New Canadian study demonstrates clear survival benefit of treatment in trials and at large centres

March 19, 2004

Hamburg, Germany: A new Canadian study has found that breast cancer patients who were treated according to accepted standards of care or who took part in clinical trials were from 30% to 60% less likely to die from any cause during a seven-year follow up period.

Lead researcher Dr Nicole Hébert-Croteau told the 4th European Breast Cancer Conference today (Friday 19 March) that the findings confirmed the assumption that breast cancer patients benefited from taking part in clinical trials. Treatment in centres that dealt with large numbers of cases was also associated with better survival.

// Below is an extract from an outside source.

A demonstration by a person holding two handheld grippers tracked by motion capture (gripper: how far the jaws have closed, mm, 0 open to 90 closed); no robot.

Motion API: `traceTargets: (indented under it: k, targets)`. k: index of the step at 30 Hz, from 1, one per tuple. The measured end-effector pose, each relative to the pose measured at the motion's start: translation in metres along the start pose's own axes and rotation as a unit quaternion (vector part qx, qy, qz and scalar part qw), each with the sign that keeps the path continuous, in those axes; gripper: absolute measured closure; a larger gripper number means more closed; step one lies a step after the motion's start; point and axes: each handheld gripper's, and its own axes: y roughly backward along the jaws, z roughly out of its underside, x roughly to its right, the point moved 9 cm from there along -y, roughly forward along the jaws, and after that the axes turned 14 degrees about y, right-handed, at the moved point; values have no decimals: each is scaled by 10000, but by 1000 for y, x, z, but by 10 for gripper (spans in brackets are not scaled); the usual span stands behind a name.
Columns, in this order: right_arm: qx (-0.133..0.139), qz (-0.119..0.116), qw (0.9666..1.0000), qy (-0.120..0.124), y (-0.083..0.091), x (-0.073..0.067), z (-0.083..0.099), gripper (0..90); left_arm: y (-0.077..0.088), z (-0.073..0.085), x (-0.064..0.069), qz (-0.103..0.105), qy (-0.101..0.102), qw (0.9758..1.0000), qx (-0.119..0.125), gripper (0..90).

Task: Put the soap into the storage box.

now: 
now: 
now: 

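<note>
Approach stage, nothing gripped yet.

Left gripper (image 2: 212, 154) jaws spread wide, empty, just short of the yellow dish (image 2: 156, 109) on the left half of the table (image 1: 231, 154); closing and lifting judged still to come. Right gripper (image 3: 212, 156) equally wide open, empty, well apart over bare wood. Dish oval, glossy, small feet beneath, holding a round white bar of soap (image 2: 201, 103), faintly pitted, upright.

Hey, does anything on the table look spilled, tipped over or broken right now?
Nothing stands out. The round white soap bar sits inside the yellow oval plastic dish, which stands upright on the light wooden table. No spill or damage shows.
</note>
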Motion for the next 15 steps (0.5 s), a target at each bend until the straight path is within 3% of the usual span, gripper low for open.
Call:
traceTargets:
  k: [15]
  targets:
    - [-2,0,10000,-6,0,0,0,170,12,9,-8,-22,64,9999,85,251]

Dr Hébert-Croteau and her team studied 1,727 women with early node-negative breast cancer in five regions of Quebec over a median follow up period of nearly seven years. The regions covered over 60% of the population of the province. Of the 57 hospitals taking part, 16 were involved in collaborative clinical trials during part or whole of the 1988-1994 study period. Larger centres treated more than 100 women a year with breast cancer, the medium sized centres treated between 50 and 100 and small centres treated fewer than 50.

The overall survival among all the women in the study at seven years was 82%. But, when measured against women in the study who had not been treated according to accepted guidelines and who had not taken part in research, patients whose treatment followed the guidelines had 0.7 times the risk (or 30% less likelihood) of dying from any cause during the follow up period while women who had taken part in research had 0.4 times the risk (or 60% less likelihood) of dying in the follow up period.

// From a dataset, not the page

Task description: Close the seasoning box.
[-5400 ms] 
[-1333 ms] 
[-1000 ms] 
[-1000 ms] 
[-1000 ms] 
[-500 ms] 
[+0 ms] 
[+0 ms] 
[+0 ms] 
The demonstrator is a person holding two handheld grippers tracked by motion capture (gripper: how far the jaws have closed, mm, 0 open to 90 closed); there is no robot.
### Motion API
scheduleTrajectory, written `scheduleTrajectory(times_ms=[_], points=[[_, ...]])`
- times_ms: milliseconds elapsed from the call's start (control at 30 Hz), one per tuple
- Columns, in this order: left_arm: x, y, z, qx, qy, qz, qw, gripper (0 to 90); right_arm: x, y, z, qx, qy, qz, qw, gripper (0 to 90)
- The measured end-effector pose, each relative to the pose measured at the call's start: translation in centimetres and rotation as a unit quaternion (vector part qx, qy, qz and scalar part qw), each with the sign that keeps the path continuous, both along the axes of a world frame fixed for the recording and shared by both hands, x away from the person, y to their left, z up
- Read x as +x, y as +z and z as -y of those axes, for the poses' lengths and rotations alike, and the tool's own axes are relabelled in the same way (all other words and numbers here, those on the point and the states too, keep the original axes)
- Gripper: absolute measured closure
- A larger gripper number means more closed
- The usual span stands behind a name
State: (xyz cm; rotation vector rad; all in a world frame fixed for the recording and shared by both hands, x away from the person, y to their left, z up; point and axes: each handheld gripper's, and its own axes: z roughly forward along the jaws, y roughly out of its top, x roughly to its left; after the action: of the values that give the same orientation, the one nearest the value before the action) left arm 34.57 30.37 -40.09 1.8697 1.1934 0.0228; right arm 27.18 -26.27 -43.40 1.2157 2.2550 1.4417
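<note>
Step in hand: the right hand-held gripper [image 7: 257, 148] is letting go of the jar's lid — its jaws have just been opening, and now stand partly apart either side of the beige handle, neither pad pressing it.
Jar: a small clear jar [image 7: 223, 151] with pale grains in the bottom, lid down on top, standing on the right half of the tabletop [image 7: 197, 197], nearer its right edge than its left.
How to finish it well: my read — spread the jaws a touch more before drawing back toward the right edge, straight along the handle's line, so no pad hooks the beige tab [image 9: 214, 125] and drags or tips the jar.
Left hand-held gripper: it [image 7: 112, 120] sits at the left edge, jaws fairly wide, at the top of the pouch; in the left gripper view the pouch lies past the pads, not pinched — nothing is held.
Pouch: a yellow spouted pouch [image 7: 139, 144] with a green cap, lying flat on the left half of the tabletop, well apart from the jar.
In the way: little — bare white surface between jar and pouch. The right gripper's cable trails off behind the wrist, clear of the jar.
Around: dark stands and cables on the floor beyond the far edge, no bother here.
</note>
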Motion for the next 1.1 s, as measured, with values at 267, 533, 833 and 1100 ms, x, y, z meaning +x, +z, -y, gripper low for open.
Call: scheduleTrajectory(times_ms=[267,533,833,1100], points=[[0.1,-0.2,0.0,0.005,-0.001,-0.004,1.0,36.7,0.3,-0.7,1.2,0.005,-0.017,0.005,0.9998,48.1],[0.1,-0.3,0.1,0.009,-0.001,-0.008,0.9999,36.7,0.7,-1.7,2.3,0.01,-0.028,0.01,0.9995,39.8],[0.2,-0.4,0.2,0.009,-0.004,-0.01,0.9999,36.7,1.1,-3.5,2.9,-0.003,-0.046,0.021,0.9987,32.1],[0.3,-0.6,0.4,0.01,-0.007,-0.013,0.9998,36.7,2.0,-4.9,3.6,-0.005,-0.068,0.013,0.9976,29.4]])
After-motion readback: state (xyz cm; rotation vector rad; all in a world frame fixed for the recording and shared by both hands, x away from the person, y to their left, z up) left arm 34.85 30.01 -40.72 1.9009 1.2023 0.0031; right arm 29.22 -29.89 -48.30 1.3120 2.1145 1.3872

Dr Hébert-Croteau, a consultant physician and epidemiologist at the Quebec National Institute of Public Health, said: "There is some overlap in the confidence intervals of these figures so, from a statistical point of view, the 60% could not be interpreted as being different from the 30%. And of course, the better outcome for women treated in centres with larger caseloads is partly explained by the fact that these centres usually also participate in research and vice versa.

"But what is clear is that, since we adjusted for key prognostic factors among the women, the explanation for the better survival was not due to any baseline characteristics of the patients or to them being selectively chosen to participate in clinical trials."

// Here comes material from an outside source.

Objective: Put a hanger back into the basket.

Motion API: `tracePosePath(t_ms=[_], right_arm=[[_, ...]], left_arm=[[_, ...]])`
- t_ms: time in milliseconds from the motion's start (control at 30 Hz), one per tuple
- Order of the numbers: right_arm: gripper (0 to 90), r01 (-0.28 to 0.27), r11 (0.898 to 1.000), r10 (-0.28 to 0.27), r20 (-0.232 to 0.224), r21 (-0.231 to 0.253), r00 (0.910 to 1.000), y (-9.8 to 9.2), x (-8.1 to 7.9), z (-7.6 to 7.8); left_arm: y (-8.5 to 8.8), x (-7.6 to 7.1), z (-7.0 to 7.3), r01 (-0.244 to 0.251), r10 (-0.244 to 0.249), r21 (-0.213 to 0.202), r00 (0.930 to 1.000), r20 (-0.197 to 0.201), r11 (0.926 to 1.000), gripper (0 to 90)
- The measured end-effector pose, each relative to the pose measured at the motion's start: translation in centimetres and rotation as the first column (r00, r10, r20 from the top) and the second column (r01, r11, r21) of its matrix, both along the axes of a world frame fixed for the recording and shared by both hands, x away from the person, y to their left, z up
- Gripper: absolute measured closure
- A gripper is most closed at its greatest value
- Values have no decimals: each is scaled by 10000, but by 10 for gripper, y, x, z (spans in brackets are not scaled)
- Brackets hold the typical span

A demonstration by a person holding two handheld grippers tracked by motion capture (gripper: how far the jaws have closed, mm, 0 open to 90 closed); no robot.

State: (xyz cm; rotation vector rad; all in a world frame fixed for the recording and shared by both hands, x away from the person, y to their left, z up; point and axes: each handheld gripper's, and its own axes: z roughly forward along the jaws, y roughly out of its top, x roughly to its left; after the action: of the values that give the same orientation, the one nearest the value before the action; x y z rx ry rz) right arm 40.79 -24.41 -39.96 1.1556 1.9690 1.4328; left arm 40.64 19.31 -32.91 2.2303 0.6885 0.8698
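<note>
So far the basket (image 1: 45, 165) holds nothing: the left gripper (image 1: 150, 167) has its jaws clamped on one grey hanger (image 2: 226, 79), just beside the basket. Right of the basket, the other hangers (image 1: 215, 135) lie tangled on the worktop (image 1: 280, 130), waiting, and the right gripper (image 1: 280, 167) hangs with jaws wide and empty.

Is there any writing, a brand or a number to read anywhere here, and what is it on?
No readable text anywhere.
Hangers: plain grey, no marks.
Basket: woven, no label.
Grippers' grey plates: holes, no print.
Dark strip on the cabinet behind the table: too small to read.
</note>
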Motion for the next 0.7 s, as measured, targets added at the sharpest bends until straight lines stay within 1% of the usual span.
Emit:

She said that the specific strength of the analysis examining participation in clinical trials was that it was population-based and assessed all the breast cancer trials available to women with node-negative breast cancer in Quebec during the study period and had not confined itself to one specific trial protocol or a few.

"The lessons from our findings are that women derive substantial benefit from participating in clinical trials and that their gain in survival is at least as great as compliance with current standards of care. It is also clear that the better outcome for patients treated in larger centres is partly explained by these centres' participation in research. Treatment centres should be encouraged to become affiliated to the networks of collaborating institutions so that more patients can share in these benefits."
-end-
Abstract nos: 399 & 441 (399 is a poster highlight, 17.30 hrs Friday 19 March, Hall 2). (441 is an oral presentation, 16.00 hrs Friday 19 March, Hall 2).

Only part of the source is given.